» Problem to work on: Reproduce the lines of the listing exactly, beginning at the top, until the line with "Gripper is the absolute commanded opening" has been reproduced too.

» The data:
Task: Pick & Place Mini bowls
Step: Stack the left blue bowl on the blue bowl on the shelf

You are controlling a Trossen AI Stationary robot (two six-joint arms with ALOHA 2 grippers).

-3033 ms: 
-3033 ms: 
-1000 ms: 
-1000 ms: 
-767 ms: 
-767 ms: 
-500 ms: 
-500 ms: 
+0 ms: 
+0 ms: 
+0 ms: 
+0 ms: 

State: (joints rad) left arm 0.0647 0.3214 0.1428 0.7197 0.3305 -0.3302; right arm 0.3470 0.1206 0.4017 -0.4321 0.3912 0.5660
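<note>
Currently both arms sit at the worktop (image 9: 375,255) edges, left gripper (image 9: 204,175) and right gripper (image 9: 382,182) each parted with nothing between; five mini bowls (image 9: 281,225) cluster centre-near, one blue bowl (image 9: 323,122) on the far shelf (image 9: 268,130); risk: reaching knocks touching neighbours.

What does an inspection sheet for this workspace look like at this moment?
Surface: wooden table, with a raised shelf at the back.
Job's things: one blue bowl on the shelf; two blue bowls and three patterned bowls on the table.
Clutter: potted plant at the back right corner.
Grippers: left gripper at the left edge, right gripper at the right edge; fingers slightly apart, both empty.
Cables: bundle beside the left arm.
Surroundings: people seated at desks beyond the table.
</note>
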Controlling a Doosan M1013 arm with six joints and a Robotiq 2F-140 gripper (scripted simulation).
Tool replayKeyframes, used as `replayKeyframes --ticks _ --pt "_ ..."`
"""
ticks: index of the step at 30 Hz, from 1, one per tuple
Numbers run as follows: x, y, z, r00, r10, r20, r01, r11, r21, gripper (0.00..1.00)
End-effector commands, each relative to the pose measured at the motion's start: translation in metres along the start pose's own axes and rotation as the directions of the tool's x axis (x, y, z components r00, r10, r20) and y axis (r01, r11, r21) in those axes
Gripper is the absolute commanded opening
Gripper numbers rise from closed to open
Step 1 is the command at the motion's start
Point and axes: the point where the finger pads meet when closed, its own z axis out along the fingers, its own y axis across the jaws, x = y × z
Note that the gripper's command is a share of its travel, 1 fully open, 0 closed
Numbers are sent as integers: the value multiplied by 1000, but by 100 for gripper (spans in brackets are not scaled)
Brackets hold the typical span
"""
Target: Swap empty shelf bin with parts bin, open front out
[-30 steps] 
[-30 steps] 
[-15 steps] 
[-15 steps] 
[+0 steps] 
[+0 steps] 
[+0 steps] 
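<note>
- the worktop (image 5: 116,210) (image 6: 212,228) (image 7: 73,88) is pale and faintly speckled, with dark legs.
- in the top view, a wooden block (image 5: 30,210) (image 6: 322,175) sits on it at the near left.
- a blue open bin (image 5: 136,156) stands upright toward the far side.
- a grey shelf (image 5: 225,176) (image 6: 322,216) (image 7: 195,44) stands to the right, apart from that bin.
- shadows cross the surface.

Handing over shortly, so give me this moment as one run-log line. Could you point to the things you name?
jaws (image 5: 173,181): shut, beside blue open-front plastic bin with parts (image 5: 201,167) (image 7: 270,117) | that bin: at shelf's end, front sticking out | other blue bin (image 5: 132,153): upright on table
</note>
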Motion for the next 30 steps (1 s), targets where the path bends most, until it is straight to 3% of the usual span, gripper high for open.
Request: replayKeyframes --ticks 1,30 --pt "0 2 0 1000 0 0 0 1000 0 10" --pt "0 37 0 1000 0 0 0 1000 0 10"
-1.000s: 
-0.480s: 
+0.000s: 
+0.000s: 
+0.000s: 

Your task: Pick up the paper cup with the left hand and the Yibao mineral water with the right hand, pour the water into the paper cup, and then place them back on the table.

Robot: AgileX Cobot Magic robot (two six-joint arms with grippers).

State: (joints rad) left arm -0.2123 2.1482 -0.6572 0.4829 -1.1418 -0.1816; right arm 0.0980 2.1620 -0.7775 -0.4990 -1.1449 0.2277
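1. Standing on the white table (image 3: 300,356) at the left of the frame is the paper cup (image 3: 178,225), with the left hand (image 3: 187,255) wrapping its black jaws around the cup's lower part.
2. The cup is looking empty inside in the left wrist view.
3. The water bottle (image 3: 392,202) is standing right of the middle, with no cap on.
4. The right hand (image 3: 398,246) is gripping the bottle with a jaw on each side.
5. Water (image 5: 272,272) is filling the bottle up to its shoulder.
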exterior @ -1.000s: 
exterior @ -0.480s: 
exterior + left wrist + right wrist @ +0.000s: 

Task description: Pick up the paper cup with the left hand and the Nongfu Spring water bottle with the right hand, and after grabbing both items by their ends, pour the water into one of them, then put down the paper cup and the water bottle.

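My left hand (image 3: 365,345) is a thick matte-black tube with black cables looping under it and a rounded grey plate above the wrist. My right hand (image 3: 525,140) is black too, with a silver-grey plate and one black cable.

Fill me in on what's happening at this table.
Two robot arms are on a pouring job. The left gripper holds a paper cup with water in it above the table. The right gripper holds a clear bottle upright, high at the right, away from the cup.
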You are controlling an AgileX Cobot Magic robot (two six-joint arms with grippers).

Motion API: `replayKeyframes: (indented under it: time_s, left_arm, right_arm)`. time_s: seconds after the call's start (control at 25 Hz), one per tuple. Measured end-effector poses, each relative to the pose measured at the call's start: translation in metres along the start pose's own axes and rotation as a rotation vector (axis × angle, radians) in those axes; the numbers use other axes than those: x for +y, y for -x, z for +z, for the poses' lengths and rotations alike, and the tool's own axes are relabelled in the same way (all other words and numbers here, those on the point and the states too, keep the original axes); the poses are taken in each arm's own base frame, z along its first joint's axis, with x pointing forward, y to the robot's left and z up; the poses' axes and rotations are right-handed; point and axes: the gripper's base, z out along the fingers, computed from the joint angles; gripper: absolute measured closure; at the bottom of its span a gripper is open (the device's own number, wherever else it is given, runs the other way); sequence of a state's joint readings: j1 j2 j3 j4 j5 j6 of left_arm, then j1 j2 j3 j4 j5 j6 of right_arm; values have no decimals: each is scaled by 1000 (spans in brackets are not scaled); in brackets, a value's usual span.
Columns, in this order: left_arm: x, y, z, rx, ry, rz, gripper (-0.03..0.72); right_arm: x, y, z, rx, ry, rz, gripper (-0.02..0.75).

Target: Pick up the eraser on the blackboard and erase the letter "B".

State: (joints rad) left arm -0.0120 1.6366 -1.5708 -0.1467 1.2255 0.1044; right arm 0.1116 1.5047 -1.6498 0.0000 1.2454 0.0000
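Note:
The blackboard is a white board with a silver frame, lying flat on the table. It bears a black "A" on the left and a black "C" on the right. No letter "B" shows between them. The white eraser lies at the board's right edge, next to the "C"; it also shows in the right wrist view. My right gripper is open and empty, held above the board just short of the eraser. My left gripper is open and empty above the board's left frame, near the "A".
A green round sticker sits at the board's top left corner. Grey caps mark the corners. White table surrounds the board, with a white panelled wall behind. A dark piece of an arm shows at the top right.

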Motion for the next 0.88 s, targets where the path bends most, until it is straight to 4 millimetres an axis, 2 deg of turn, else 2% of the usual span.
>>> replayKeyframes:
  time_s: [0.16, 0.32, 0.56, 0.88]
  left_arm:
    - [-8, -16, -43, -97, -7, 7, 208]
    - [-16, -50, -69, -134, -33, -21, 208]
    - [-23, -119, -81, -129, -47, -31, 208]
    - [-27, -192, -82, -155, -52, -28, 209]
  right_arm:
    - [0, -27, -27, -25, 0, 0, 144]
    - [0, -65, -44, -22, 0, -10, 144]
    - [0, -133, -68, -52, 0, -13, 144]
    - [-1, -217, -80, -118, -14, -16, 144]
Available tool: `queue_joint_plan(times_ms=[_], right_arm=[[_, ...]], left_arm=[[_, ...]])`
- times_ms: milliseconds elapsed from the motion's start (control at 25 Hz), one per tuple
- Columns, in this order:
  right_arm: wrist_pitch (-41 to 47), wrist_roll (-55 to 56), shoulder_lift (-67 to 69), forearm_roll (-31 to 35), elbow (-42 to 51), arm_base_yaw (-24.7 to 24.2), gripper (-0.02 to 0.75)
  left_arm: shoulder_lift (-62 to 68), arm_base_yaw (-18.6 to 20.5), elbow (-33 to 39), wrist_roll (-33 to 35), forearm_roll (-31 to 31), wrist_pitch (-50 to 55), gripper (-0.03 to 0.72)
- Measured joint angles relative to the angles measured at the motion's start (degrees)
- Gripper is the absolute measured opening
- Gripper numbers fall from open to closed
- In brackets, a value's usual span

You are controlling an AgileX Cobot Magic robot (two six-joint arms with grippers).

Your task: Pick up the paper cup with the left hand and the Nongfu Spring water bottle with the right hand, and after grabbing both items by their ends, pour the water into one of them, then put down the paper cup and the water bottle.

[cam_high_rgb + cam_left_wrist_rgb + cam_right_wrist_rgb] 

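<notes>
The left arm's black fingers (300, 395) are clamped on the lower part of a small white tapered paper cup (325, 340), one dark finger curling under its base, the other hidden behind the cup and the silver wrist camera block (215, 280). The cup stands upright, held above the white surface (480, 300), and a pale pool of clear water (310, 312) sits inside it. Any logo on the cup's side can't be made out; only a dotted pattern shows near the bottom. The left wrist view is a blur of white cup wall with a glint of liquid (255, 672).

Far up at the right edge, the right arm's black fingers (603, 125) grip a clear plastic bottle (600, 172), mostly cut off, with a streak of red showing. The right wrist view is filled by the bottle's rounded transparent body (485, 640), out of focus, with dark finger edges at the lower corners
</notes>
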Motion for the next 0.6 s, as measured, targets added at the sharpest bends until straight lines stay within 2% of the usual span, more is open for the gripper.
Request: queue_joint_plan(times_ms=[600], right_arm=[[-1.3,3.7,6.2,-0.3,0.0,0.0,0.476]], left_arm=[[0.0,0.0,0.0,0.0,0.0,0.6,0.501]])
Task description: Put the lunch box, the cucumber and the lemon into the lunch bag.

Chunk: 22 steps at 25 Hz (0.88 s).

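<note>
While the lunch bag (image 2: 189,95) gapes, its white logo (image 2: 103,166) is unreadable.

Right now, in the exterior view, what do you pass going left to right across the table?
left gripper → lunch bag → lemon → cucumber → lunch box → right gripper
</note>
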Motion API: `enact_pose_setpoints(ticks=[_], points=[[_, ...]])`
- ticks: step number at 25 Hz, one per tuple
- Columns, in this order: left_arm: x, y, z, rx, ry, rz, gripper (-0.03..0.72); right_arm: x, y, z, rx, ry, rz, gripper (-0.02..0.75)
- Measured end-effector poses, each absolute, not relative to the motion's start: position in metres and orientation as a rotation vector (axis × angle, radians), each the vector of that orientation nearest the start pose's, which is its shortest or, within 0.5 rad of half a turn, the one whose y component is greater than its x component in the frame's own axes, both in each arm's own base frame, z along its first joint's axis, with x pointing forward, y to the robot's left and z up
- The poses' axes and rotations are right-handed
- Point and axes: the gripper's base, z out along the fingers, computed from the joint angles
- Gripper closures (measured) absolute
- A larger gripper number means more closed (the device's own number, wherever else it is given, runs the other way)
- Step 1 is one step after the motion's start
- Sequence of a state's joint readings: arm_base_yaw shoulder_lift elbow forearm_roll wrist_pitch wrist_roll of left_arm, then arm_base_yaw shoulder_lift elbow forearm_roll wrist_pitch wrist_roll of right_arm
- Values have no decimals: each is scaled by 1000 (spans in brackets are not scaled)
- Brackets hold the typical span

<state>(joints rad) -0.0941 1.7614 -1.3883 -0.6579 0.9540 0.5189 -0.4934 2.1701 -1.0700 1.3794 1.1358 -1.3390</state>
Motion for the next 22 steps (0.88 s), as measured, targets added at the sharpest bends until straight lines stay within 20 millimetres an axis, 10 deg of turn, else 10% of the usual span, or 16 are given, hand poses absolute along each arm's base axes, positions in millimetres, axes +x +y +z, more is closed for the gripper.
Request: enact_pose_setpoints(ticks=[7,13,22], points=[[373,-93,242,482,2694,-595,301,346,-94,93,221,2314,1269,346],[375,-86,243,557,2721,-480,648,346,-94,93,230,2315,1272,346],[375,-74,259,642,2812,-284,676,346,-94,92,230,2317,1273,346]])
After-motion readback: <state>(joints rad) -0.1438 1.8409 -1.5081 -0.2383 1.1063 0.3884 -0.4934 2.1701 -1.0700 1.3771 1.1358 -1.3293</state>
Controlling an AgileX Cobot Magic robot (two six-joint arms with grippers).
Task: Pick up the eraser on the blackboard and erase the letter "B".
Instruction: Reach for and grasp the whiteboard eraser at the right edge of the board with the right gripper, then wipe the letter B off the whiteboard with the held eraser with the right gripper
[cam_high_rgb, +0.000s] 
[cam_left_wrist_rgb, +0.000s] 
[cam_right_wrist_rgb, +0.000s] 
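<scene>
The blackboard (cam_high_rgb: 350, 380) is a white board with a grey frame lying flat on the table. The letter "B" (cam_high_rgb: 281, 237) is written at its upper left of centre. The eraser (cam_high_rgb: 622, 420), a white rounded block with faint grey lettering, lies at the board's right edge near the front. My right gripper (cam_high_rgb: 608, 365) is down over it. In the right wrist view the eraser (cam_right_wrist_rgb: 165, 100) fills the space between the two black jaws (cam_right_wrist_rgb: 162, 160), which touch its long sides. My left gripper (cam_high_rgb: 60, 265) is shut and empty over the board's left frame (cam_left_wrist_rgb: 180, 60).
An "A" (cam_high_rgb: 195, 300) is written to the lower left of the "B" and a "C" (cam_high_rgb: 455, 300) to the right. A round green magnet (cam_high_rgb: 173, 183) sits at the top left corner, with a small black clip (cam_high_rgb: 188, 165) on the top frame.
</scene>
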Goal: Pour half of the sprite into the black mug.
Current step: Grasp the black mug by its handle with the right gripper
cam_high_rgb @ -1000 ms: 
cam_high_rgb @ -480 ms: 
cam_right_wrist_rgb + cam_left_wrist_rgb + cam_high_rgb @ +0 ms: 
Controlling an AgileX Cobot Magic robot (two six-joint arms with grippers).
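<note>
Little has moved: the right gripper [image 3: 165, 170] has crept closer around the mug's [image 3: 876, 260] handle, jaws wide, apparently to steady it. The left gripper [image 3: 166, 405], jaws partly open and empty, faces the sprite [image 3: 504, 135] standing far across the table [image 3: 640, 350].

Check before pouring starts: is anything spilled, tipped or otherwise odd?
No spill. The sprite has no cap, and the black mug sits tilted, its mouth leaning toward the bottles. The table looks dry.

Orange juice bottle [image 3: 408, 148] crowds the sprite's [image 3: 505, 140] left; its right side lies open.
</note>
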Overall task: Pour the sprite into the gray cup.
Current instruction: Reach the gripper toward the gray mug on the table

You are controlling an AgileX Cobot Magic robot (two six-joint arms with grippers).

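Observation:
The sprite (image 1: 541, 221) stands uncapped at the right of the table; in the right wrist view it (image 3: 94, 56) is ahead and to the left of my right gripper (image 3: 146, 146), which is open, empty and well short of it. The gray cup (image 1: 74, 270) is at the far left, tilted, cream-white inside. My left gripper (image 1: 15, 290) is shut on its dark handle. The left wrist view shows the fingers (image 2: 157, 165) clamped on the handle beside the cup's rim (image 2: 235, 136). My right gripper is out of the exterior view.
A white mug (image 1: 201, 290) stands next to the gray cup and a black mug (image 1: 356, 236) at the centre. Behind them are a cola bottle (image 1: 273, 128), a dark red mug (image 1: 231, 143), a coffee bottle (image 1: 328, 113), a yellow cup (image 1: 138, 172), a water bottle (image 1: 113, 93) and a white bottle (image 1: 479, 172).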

» Exercise result:
Task: Pick & Place Mini bowls
Step: Stack the left blue bowl on the blue bowl on the shelf

You are controlling a Trossen AI Stationary robot (two six-joint arms with ALOHA 2 grippers).

-3033 ms: 
-3033 ms: 
-1000 ms: 
-1000 ms: 
-767 ms: 
-767 ms: 
-500 ms: 
-500 ms: 
+0 ms: 
+0 ms: 
+0 ms: 
+0 ms: 

State: (joints rad) left arm 0.0647 0.3214 0.1428 0.7197 0.3305 -0.3302; right arm 0.3470 0.1206 0.4017 -0.4321 0.3912 0.5660
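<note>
Currently both arms sit at the worktop (image 9: 375,255) edges, left gripper (image 9: 204,175) and right gripper (image 9: 382,182) each parted with nothing between; five mini bowls (image 9: 281,225) cluster centre-near, one blue bowl (image 9: 323,122) on the far shelf (image 9: 268,130); risk: reaching knocks touching neighbours.

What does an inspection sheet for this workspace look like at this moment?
Surface: wooden table, with a raised shelf at the back.
Job's things: one blue bowl on the shelf; two blue bowls and three patterned bowls on the table.
Clutter: potted plant at the back right corner.
Grippers: left gripper at the left edge, right gripper at the right edge; fingers slightly apart, both empty.
Cables: bundle beside the left arm.
Surroundings: people seated at desks beyond the table.
</note>
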Controlling a Doosan M1013 arm with six joints and a Robotiq 2F-140 gripper (scripted simulation).
Tool replayKeyframes, used as `replayKeyframes --ticks _ --pt "_ ..."`
"""
ticks: index of the step at 30 Hz, from 1, one per tuple
Numbers run as follows: x, y, z, r00, r10, r20, r01, r11, r21, gripper (0.00..1.00)
End-effector commands, each relative to the pose measured at the motion's start: translation in metres along the start pose's own axes and rotation as the directions of the tool's x axis (x, y, z components r00, r10, r20) and y axis (r01, r11, r21) in those axes
Gripper is the absolute commanded opening

The output is finished, and nothing else is needed.